È da un quarto di secolo che questo mestiere mi porta in giro per ristoranti. Siedo a tavola, ceno, pago e recensisco. Siedo a tavola, ceno, pago e recensisco. Siedo a tavola, ceno, pago e recensisco. Non potrei stabilire con esattezza a quale cifra ammonti questa infinita catena alimentare, ma se dichiaro che ho cinquemila ristoranti nel mio passato, non vado lontano dalla verità.
Tuttavia, non c’è cuoco e non c’è chef che sappia dire com’è la mia brutta faccia, poiché mi muovo in incognito stretto, per poter riferire ai lettori la stessa esperienza di un cliente qualsiasi.
Sembrerà strano, ma non è poi così difficile restare segreti agli occhi dei ristoratori. Sono sufficienti alcune accortezze. Prima di tutto, non presentarsi mai, nemmeno dopo aver saldato il conto. In secondo luogo, farsi accompagnare da complici affidabili e leali, che reggano la parte nel corso della visita e non la tradiscano negli anni a venire.
Prima di ogni appuntamento, ricordo i punti fermi di un inviolabile protocollo. Perché camerieri e osti hanno cento occhi, trecentocinquanta orecchie e una memoria da elefante. La cautela è la chiave del mio incognito e non è mai troppa.
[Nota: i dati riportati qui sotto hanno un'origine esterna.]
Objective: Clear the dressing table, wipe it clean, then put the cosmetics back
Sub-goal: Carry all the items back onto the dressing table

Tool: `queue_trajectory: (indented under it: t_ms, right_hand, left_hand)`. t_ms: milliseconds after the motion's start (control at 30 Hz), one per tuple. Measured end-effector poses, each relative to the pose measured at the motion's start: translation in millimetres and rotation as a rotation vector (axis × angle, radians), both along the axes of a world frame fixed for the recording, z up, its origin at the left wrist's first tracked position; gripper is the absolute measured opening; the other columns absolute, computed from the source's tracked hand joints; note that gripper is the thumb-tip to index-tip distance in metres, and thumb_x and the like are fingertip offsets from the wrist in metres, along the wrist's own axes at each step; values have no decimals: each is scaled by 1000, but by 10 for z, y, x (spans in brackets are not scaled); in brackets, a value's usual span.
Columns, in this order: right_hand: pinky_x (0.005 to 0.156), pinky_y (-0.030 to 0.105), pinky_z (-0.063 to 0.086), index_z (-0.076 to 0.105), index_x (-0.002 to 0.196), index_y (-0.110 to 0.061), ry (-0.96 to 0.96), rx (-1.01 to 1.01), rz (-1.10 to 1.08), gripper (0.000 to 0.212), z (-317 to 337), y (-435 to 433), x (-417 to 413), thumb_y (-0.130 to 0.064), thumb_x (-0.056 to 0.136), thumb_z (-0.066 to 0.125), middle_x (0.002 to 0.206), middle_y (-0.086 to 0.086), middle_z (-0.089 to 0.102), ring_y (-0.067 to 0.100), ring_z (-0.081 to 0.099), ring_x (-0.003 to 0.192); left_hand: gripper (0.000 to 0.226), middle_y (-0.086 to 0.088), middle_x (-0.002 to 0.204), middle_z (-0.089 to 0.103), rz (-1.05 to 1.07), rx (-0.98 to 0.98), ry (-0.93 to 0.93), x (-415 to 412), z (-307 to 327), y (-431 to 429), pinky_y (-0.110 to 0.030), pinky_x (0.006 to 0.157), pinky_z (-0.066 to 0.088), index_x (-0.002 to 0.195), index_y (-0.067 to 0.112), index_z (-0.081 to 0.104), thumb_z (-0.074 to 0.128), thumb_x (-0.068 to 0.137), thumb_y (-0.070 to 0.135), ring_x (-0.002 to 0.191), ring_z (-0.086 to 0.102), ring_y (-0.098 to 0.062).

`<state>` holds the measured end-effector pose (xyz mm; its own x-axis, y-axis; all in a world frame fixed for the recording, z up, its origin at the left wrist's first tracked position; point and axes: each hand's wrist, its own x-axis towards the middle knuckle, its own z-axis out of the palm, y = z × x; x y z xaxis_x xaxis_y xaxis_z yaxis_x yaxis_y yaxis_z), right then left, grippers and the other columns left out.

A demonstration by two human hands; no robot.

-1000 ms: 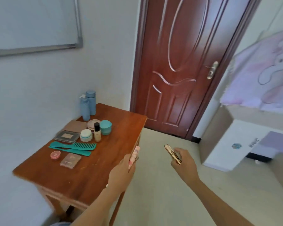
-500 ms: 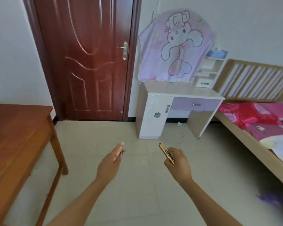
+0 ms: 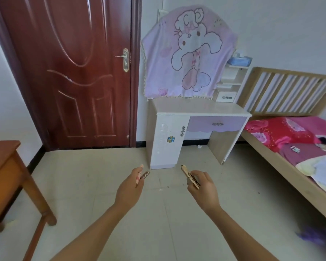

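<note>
While left hand (image 3: 129,189) and right hand (image 3: 203,187) grip cosmetics (image 3: 192,178), dressing table (image 3: 196,108) nears.

I see a bedroom in a home: a light wooden bed (image 3: 282,170) with red and pink bedding (image 3: 277,132), a white and purple dressing table (image 3: 201,110) under a pink cartoon cloth (image 3: 188,53), and a dark red wooden door (image 3: 73,72).
</note>
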<state>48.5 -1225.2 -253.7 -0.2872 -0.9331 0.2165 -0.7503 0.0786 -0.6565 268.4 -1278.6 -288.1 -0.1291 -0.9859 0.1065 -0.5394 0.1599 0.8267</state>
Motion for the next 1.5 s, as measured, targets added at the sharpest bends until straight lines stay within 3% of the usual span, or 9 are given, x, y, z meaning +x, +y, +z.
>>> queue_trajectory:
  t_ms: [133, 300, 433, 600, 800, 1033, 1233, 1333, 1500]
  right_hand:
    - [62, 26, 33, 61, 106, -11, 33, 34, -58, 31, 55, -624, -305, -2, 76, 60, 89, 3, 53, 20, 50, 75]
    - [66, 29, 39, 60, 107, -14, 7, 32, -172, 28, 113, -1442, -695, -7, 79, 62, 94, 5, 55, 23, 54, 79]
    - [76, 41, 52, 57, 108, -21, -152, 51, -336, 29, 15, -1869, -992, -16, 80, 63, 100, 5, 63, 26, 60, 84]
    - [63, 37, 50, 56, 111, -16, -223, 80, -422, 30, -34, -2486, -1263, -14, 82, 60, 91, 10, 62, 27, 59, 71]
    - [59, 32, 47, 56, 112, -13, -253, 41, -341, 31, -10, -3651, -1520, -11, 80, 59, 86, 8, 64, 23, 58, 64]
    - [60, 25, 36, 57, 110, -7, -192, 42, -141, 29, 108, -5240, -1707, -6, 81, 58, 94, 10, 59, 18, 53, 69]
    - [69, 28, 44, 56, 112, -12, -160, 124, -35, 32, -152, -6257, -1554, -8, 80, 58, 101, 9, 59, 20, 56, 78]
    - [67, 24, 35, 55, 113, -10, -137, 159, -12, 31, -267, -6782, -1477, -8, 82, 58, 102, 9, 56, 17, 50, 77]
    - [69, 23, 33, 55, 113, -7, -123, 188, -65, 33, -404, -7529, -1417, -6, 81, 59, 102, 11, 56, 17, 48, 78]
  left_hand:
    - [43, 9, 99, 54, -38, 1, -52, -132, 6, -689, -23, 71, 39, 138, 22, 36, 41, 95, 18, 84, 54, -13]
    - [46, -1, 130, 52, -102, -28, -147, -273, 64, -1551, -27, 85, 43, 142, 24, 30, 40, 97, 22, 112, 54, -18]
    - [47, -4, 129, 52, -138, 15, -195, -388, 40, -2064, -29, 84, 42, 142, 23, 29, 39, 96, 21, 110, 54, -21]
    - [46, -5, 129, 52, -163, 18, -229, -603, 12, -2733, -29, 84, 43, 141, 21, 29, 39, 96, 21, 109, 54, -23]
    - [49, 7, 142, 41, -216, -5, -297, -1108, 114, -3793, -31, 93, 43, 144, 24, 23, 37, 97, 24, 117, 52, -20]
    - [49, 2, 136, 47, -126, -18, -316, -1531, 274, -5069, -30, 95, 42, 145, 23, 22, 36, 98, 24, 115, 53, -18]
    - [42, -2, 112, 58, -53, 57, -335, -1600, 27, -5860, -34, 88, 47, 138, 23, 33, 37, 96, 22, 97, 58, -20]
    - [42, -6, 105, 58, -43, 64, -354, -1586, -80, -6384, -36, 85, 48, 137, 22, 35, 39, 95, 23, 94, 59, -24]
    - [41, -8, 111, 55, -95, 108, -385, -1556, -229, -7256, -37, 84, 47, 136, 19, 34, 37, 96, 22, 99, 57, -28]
Dovremo essere clienti discreti e dimenticabili. Non mi dovrete chiamare col nome di battesimo e tanto meno per cognome. Non potremo né trattare, né nominare argomenti classificati (espressione trafugata ai tempi del servizio di leva): giornalismo, Corriere della Sera, recensioni, opere e omissioni degli chef, guide gastronomiche e così via. Non faremo nessun commento rilevante su quanto abbiamo nel piatto. Con i camerieri, non andrà messo in scena nessuno sfoggio di erudizione su vini o alimenti. Ma non dovremo fingere nemmeno ignoranza, perché l’avventore bovino lascia tracce nella memoria. Niente fotografi e, nessuna segnalazione sui social, omertà persino con i parenti stretti.